Литмир - Электронная Библиотека
A
A

Скоро я знал уже все привычки и повадки его жены и что за слова она шептала ему на ухо во время любви, какие прикосновения заставляли ее забывать обо всем на свете, как она плакала, стонала и клялась, что у нее никогда не было никого лучше, чем он. Но, странное дело, чем больше подробностей я узнавал о ней, тем сильнее становилось подозрение, возникшее еще в ночь нашего знакомства, что все они имеют отношение только к скуластой актриске из виденного нами дрянного фильма. Я так плохо разглядел ее тогда, что сохранившийся в памяти расплывчатый силуэт без труда присваивал себе все детали, слова и истории, рассказываемые Некричем.

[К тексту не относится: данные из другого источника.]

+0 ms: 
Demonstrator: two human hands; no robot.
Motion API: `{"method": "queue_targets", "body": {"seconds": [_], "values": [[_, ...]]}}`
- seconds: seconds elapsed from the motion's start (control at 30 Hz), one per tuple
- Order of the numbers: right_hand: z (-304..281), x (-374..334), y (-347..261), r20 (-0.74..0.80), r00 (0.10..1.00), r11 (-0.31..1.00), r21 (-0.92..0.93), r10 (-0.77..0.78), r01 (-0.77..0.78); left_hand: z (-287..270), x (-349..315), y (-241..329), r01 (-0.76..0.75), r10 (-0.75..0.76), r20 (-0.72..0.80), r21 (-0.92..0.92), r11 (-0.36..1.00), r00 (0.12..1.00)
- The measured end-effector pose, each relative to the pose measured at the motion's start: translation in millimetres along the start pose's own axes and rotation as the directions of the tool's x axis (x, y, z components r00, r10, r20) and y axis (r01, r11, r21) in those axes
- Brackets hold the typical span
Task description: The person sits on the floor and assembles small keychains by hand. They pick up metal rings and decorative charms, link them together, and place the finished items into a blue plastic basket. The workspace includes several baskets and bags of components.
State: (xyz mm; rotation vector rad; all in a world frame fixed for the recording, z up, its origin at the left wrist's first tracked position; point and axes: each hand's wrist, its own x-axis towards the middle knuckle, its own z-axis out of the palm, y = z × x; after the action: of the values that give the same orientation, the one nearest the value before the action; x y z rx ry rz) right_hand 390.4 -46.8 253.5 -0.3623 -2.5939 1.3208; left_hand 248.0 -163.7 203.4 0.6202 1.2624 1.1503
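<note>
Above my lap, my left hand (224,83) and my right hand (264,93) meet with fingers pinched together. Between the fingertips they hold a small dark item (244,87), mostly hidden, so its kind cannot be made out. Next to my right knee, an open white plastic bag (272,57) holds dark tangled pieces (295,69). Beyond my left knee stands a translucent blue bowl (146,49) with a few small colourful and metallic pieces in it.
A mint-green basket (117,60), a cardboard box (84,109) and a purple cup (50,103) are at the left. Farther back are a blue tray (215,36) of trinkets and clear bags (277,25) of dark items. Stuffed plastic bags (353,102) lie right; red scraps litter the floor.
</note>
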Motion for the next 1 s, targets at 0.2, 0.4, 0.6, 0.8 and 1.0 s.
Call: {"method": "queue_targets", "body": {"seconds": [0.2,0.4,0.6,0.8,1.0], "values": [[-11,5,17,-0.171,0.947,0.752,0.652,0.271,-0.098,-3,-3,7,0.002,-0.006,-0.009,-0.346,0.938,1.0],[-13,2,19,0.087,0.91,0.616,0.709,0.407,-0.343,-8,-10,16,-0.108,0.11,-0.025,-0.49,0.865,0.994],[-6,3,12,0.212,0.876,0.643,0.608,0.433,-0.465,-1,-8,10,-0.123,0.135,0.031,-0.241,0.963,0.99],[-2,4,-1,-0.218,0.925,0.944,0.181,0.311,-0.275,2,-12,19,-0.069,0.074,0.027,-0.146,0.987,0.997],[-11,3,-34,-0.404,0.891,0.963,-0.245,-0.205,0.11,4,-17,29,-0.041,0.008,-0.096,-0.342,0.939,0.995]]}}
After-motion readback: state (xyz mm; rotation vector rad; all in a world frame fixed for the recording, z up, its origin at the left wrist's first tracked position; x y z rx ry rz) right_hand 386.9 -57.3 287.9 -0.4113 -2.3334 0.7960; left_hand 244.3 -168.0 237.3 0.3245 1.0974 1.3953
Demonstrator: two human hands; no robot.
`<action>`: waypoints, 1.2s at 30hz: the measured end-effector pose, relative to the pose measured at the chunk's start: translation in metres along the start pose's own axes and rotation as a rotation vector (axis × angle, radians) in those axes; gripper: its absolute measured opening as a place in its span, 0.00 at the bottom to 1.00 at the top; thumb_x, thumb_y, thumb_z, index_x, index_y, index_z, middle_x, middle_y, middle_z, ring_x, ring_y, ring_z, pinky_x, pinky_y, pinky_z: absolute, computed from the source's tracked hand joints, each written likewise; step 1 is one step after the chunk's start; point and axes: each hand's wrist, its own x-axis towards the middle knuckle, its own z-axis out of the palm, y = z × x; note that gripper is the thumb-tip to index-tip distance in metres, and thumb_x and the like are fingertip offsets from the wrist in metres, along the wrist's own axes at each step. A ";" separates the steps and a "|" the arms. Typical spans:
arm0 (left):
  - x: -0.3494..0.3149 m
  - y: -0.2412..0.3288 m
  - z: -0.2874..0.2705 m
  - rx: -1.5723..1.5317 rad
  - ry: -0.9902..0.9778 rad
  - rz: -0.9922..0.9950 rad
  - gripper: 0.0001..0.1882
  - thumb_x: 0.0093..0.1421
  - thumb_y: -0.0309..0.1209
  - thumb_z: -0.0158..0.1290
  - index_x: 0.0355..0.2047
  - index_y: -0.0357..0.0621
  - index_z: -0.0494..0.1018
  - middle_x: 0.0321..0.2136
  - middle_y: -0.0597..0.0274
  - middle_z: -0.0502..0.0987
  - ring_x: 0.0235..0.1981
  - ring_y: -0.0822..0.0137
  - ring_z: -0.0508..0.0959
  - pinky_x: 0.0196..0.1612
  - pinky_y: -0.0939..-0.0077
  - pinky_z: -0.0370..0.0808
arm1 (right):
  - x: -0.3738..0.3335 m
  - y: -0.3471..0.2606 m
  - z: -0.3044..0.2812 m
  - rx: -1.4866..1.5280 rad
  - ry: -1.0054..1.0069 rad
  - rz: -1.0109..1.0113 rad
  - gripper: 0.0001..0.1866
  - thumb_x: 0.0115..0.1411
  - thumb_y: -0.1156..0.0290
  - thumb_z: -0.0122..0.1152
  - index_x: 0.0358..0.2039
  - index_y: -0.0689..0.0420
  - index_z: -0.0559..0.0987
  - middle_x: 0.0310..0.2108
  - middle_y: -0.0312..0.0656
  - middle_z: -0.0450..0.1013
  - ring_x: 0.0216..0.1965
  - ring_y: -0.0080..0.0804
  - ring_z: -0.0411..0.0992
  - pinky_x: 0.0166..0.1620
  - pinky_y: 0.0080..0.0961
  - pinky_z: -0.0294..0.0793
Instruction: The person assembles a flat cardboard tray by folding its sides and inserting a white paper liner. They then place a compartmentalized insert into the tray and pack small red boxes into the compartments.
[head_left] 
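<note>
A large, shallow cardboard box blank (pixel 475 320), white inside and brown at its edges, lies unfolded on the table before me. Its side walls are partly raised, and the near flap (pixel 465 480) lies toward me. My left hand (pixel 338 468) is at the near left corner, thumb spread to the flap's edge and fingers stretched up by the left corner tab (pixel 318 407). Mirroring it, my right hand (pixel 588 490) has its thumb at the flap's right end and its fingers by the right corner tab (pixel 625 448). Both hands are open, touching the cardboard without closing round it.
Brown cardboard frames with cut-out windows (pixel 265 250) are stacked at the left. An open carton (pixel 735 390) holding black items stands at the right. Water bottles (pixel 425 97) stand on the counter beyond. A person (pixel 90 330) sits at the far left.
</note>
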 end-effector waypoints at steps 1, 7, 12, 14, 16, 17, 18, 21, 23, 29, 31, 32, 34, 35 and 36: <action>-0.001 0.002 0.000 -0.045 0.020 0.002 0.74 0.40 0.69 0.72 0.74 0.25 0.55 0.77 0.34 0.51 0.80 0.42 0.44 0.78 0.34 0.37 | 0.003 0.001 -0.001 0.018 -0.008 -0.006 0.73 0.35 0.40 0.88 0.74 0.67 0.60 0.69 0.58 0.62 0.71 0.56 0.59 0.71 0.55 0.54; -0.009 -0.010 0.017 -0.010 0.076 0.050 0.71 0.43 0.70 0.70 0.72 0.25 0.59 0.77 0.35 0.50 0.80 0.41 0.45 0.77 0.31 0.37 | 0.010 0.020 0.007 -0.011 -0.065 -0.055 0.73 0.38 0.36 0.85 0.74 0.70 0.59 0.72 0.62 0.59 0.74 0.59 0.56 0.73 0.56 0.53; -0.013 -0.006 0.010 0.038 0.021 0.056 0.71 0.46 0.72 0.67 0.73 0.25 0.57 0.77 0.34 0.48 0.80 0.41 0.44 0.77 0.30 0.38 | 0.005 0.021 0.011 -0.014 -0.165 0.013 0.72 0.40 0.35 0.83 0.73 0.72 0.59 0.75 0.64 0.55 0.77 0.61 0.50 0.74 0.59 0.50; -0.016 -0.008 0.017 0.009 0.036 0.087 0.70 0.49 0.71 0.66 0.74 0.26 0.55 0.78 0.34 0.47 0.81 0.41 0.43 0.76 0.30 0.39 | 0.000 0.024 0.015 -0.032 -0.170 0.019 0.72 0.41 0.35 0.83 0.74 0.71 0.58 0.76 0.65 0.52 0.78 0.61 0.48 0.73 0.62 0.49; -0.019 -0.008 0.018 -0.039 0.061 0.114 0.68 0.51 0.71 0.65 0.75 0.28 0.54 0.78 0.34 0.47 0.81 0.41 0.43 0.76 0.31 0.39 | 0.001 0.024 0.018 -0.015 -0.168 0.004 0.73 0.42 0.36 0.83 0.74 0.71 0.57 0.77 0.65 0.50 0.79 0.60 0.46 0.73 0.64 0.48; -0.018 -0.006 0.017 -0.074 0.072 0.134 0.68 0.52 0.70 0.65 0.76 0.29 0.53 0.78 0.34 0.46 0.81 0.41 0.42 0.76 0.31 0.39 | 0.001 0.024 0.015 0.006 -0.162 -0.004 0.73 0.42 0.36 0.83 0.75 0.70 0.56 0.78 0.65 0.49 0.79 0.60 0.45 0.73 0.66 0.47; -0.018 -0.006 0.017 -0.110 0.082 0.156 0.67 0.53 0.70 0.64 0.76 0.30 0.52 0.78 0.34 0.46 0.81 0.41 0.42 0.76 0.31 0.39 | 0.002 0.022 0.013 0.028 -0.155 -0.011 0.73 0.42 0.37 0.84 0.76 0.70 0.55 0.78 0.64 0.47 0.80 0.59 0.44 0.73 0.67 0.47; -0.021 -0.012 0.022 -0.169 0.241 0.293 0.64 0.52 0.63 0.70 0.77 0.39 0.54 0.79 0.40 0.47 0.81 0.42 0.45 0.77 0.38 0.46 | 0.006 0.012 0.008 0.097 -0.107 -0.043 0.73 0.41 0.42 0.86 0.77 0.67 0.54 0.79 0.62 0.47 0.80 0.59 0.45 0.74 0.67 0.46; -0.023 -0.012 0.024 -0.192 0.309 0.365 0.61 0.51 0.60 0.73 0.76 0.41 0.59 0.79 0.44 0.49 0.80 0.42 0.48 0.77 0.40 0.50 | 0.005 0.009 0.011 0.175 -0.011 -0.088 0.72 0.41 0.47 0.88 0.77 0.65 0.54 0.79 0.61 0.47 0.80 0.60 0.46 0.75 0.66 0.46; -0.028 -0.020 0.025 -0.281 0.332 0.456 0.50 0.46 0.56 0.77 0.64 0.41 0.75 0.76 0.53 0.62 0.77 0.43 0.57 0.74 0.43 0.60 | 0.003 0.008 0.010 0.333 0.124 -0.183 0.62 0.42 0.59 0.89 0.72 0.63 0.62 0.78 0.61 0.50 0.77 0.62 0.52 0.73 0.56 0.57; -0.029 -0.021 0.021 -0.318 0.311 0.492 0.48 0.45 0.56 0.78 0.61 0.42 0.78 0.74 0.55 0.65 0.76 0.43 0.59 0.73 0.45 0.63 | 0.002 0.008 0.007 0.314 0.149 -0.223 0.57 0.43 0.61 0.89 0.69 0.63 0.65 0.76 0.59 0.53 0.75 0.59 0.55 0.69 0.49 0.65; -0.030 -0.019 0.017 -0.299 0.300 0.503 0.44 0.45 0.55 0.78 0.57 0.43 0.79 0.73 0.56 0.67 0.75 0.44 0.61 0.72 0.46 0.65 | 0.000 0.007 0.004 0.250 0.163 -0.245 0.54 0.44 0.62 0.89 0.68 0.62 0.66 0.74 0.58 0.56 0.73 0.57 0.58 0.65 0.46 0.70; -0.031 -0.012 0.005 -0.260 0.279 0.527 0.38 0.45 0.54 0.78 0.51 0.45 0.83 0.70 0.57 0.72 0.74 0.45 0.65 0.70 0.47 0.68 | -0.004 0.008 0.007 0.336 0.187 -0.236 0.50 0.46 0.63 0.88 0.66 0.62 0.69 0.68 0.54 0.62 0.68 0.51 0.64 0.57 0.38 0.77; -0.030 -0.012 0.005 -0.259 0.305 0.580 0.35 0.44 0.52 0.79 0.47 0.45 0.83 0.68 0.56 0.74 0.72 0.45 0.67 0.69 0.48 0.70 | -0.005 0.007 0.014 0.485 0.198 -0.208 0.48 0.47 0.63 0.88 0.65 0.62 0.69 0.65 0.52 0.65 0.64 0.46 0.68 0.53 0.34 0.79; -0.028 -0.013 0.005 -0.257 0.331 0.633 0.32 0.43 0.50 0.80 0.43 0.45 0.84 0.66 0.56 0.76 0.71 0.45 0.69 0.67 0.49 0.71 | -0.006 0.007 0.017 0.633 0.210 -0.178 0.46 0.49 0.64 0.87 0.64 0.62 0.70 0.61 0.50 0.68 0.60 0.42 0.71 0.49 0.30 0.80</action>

Не то чтобы в его словах было что-то особенно неправдоподобное, скорее неправдоподобным был он сам. Из всех персонажей своих историй

Некрич был наименее достоверен. Я не мог отделаться от впечатления, что он рассказывает о событиях, которым был свидетелем или, может быть, слышал о них от кого-то из участников, стараясь выдать себя за главное действующее лицо.

– Постой,- Некрич застывал у дверей ресторана в переулке,- я же узнаю это место! Мы здесь сидели однажды с Ириной, ели лобио, под самый конец, когда все у нас с ней уже катилось под откос, с тех пор ни разу здесь не был. Я тогда не мог уже больше сдерживаться, меня трясло всего, я чувствовал, что все погибло, она мне изменяет, я для нее больше никто, меньше чем никто, я тварь для нее, пустое место, а она отмалчивалась, точно и не понимая, о чем я. Меня подмывало скорее прекратить эту молчанку, вывести ее на чистую воду, набить ей по щекам, пусть даже она сразу после этого меня бросит, я к любому пустяку цеплялся, конец так конец, а она как будто и не замечала, хотя обычно заводилась с полуслова, так что это мне вдвойне подозрительно было и только подтверждало, что я прав. А в ресторане я ее наконец достал, не помню уже чем, но достал, у нее такие глаза сделались, точно она меня одним взглядом убить хочет, и, ни слова не говоря, берет со стола графин с красным вином – и мне в лицо! Но я уже был готов, успел к скатерти пригнуться, и все вино – на женщину за соседним столиком, на белое платье!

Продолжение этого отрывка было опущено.